[Stored records]
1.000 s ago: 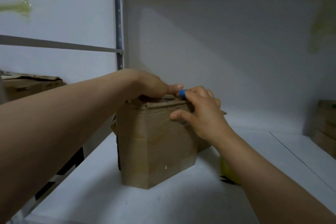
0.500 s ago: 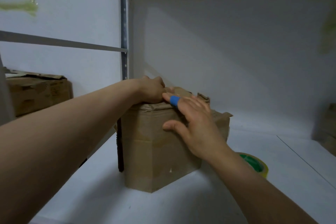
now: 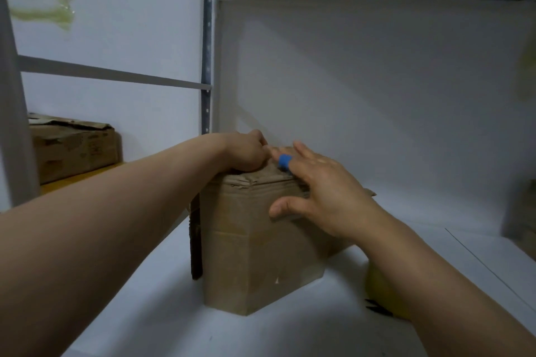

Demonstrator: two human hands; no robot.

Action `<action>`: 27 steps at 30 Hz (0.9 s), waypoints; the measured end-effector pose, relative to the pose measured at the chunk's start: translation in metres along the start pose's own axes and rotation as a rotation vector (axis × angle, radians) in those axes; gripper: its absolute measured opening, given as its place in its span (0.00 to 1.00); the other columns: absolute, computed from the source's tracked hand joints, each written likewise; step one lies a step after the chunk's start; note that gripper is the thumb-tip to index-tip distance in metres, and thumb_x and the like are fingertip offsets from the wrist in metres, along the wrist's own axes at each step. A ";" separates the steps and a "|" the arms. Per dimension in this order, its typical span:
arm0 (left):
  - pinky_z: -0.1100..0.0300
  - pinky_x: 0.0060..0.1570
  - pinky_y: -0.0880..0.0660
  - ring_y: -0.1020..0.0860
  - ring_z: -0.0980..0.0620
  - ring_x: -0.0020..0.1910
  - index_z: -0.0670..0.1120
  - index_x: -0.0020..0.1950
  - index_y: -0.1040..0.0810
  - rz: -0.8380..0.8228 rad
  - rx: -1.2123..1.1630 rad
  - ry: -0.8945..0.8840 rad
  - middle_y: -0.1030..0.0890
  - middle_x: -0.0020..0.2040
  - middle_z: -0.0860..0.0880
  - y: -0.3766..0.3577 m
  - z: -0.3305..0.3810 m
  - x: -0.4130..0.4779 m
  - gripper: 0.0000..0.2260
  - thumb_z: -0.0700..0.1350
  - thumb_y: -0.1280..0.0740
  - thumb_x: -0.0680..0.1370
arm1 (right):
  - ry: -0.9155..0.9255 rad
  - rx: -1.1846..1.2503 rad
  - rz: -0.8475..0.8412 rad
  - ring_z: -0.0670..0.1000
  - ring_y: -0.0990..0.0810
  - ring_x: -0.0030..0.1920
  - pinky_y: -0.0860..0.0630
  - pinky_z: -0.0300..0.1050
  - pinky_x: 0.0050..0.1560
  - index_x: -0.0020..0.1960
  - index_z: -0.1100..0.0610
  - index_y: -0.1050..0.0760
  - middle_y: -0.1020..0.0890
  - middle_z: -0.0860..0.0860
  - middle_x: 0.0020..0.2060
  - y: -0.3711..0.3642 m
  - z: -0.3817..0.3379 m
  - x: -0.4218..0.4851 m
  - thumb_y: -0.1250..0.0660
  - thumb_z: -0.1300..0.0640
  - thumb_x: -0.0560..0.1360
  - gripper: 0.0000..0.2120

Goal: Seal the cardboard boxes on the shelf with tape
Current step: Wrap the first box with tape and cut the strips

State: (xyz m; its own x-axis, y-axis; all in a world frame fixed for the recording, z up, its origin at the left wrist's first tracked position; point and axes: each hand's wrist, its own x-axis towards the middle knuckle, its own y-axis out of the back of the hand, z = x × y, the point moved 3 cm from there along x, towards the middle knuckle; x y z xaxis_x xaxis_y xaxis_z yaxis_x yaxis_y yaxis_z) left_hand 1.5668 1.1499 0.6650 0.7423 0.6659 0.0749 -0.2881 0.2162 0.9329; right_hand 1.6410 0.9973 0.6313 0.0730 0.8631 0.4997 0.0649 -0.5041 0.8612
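Cardboard box (image 3: 255, 240) stands on the white shelf (image 3: 162, 313), one corner toward the camera, its top flaps down. The right hand (image 3: 324, 191) lies flat on the top, fingers (image 3: 301, 151) straight and spread, thumb (image 3: 282, 207) pressed against the front face, a blue band (image 3: 284, 161) round one finger. The left hand (image 3: 246, 151) rests on the top's left edge with its fingers curled under; I cannot tell whether they hold anything. A yellowish tape roll (image 3: 377, 287) lies on the shelf, partly hidden behind the right forearm. A second box (image 3: 72, 151) sits in the bay to the left.
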 end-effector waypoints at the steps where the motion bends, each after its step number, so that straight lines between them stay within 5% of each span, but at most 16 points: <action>1: 0.49 0.67 0.34 0.29 0.43 0.67 0.50 0.75 0.35 0.001 -0.010 -0.002 0.29 0.71 0.41 -0.001 -0.001 0.001 0.20 0.56 0.46 0.85 | -0.009 -0.037 -0.040 0.43 0.44 0.77 0.43 0.47 0.75 0.76 0.42 0.36 0.36 0.42 0.77 0.001 -0.002 0.001 0.32 0.34 0.71 0.36; 4: 0.47 0.68 0.33 0.29 0.42 0.66 0.53 0.73 0.35 0.010 -0.020 0.003 0.30 0.71 0.42 -0.003 -0.003 0.003 0.19 0.58 0.46 0.84 | -0.057 -0.107 -0.134 0.50 0.31 0.71 0.33 0.48 0.68 0.73 0.43 0.31 0.30 0.47 0.73 0.010 -0.003 0.007 0.32 0.36 0.73 0.31; 8: 0.50 0.64 0.34 0.28 0.44 0.65 0.50 0.74 0.35 -0.006 -0.044 -0.003 0.28 0.70 0.42 -0.001 0.002 0.001 0.18 0.52 0.44 0.85 | -0.063 -0.067 -0.220 0.49 0.40 0.77 0.38 0.44 0.71 0.77 0.47 0.38 0.39 0.46 0.78 0.012 -0.005 0.014 0.40 0.35 0.78 0.32; 11: 0.52 0.62 0.32 0.28 0.45 0.62 0.50 0.73 0.34 -0.009 -0.066 -0.003 0.27 0.68 0.43 -0.001 0.002 -0.001 0.17 0.52 0.43 0.85 | -0.079 -0.137 -0.262 0.51 0.30 0.69 0.35 0.42 0.58 0.75 0.49 0.35 0.31 0.48 0.74 0.005 -0.004 0.019 0.44 0.35 0.79 0.30; 13: 0.51 0.64 0.32 0.27 0.45 0.64 0.49 0.74 0.34 -0.002 -0.073 0.004 0.27 0.68 0.43 -0.001 0.003 -0.003 0.18 0.52 0.43 0.85 | -0.070 -0.111 -0.263 0.53 0.30 0.69 0.32 0.46 0.63 0.74 0.51 0.33 0.30 0.50 0.73 0.008 -0.002 0.020 0.43 0.34 0.79 0.30; 16: 0.49 0.69 0.33 0.28 0.44 0.66 0.48 0.74 0.35 0.004 -0.057 0.008 0.27 0.69 0.43 0.001 0.004 -0.003 0.18 0.52 0.45 0.85 | -0.029 -0.145 -0.243 0.52 0.42 0.77 0.45 0.49 0.76 0.78 0.51 0.40 0.39 0.49 0.78 0.007 0.002 0.011 0.39 0.35 0.77 0.35; 19: 0.47 0.70 0.33 0.28 0.44 0.65 0.49 0.74 0.34 -0.007 -0.083 0.015 0.27 0.69 0.43 0.000 0.005 -0.004 0.18 0.52 0.45 0.85 | -0.011 -0.115 -0.171 0.50 0.45 0.78 0.51 0.47 0.77 0.78 0.49 0.40 0.41 0.48 0.79 0.003 0.004 0.004 0.35 0.37 0.76 0.35; 23: 0.57 0.54 0.22 0.24 0.46 0.60 0.51 0.77 0.35 -0.071 -0.156 0.014 0.30 0.72 0.45 0.014 0.008 -0.019 0.19 0.51 0.43 0.85 | -0.208 0.194 0.028 0.46 0.59 0.80 0.54 0.49 0.80 0.82 0.44 0.55 0.56 0.43 0.81 0.008 0.016 -0.012 0.25 0.40 0.69 0.53; 27: 0.42 0.76 0.44 0.44 0.41 0.79 0.61 0.81 0.52 -0.032 -0.299 -0.058 0.44 0.82 0.47 0.032 -0.012 -0.032 0.29 0.59 0.42 0.83 | -0.462 0.544 0.152 0.49 0.44 0.79 0.42 0.52 0.78 0.80 0.39 0.59 0.47 0.44 0.80 0.001 0.041 -0.038 0.19 0.44 0.64 0.60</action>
State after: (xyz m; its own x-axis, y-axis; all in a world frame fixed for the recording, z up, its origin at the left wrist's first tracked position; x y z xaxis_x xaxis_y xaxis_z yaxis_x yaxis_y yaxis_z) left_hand 1.5263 1.1443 0.6885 0.7846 0.6155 0.0754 -0.4233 0.4427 0.7904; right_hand 1.6790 0.9626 0.6088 0.5257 0.7418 0.4163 0.4970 -0.6650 0.5574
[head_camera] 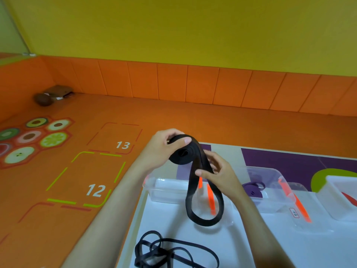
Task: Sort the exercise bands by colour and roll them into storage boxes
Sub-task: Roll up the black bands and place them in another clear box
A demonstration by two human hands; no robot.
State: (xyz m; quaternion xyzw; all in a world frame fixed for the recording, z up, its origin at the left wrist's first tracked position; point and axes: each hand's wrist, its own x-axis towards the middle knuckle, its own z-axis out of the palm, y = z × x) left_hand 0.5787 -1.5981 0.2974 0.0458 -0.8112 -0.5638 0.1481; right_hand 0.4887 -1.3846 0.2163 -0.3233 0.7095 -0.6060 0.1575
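- While the left hand (162, 147) curls round the half-rolled black band (180, 154), thumb pressed on top, the roll is held above the table (170, 223);
- right hand (220, 172) pinches its hanging loop over a clear box (166, 190).

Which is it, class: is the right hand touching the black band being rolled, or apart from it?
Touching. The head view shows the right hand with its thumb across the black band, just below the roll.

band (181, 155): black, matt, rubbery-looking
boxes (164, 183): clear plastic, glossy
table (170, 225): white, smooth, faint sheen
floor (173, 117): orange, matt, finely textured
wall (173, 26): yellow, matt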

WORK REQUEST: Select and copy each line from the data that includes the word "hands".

TASK RESULT:
Demonstrator: two human hands; no robot.
A demonstration by two human hands; no robot.

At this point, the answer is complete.